Une nouvelle voix s’est faite entendre dans ce débat le 27 décembre, provenant cette fois de Côte d’Ivoire : celle des Tunisiens qui y ont élu domicile.
« Pas d’amalgames »
Dans un communiqué, l’association des Tunisiens en Côte d’Ivoire met en garde contre les amalgames qu’a engendré le décès de Falikou Coulibaly. « Le crime qui a endeuillé la famille de feu Coulibaly aurait également pu frapper n’importe quel citoyen tunisien », précise notamment ce texte.

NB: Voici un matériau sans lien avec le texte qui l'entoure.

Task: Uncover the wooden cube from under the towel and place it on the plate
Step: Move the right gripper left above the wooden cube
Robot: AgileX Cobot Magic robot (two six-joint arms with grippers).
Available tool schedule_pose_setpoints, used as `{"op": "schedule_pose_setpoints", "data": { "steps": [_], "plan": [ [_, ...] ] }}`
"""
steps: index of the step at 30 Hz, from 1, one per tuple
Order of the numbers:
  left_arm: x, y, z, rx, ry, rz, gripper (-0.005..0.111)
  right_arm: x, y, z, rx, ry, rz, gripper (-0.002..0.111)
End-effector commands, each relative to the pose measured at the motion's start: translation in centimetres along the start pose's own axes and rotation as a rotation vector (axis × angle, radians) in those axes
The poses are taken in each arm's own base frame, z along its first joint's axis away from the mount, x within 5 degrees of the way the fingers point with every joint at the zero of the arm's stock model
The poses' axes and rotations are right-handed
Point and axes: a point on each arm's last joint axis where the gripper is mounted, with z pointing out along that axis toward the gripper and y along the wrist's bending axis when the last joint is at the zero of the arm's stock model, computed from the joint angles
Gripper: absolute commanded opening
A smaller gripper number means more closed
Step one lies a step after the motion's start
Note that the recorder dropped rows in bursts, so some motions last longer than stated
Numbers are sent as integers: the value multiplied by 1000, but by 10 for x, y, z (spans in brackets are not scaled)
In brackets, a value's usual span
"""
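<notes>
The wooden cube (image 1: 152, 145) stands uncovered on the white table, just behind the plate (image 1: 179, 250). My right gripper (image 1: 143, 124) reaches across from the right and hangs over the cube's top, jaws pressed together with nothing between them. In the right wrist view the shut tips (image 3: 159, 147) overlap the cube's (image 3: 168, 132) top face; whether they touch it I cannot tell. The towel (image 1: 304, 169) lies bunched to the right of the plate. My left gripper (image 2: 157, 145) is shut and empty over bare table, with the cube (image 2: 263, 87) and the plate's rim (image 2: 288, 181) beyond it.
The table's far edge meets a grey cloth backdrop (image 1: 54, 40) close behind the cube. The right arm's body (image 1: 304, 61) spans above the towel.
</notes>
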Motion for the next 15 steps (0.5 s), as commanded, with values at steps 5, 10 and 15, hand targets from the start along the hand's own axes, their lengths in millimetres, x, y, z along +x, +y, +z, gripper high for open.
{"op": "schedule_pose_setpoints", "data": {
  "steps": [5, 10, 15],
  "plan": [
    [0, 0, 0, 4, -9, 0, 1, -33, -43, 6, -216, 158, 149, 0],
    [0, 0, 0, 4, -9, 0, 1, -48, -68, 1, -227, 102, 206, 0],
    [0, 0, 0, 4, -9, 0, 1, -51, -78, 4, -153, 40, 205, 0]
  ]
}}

Si l’association fait part de sa « consternation et de son incompréhension » face au meurtre, elle refuse de lui attribuer pour autant un quelconque caractère raciste.
Et pour cause : un climat d’insécurité de plus en plus préoccupant règne en Tunisie ces dernières années. Le ministère de l’Intérieur rapportait ainsi en septembre que le nombre de braquages enregistrés lors des six premiers mois de l’année 2018 est équivalent à celui de l’ensemble de l’année 2017. La criminalité, dans sa globalité, a également augmenté de 20 % lors du premier semestre 2018, par rapport à l’année précédente.
Des membres de la famille ont été reçus par le ministre chargé des Droits de l’homme
L’association rappelle notamment que l’affaire a été traitée au plus haut sommet du gouvernement, lors d’un conseil ministériel qui s’est tenu le 26 décembre. Des membres de la famille de Falikou Coulibaly ont été reçus, dès le lendemain du crime, par le ministre chargé des Droits de l’homme. Le même jour, la justice tunisienne a appréhendé les cinq individus impliqués dans l’agression, obtenant les aveux du meurtrier lors de sa garde à vue.
Nécessité d’un dialogue
« Au lendemain du drame, le comité exécutif de l’association a tout de suite essayé d’en savoir plus sur les circonstances de l’agression. Nous avons su, par l’intermédiaire d’amis ivoiriens en Tunisie, que ce crime crapuleux n’avait pas de motifs racistes. Face à la précipitation de certains médias dans la qualification xénophobe de ce crime, cela méritait d’être clarifié », confirme à Jeune Afrique, Mahrez Karoui, vice-président de l’association des Tunisiens en Côte d’Ivoire.
L’association estime toutefois que ce drame relance opportunément le débat quant au climat raciste qui persiste dans le pays.
Nous souhaitons initier une mobilisation contre les préjugés qui persistent de part et d’autre du Sahara
« En Tunisie, il n’existe pas de parti qui revendique ouvertement une idéologie xénophobe, et pourtant le racisme persiste dans l’espace public. Avec les autres membres de l’association, nous avons profiter de l’occasion pour rappeler les autorités à leurs responsabilités afin qu’elles mettent en place toutes les mesures à même de faciliter l’application de la loi contre les discriminations », poursuit le vice-président.
« Depuis Abidjan, nous avons lancé un dialogue avec les associations présentes ici. Nous souhaitons initier une mobilisation contre les préjugés qui persistent de part et d’autre du Sahara », conclut Mahrez Karoui.
Ras-le-bol
L’agression a réveillé un sentiment de malaise chez une grande partie des résidents subsahariens en Tunisie. L’ambassade de la Côte d’Ivoire dans le pays a été prise d’assaut, lundi 24 décembre, par des manifestants qui réclamaient justice. Et l’arrestation du meurtrier et de ses complices n’a pas réussi à calmer les esprits.
Du côté de la société tunisienne, le débat est relancé. Des articles dénonçant le racisme – notamment la lettre ouverte d’une étudiante malienne, datant de 2014 – réapparaissent sur les réseaux sociaux.
Depuis la révolution de janvier 2011, la lutte contre les discriminations envers les minorités ethniques ou sexuelles s’est démocratisée. C’est au terme d’un travail de longue haleine que la société civile a réussi à imposer une loi pénalisant les discriminations, en octobre 2018.
Malgré leur persistance, celles-ci sont aujourd’hui dévoilées et critiquées. Elles font régulièrement l’objet de reportages ou d’enquêtes dans la presse locale et internationale.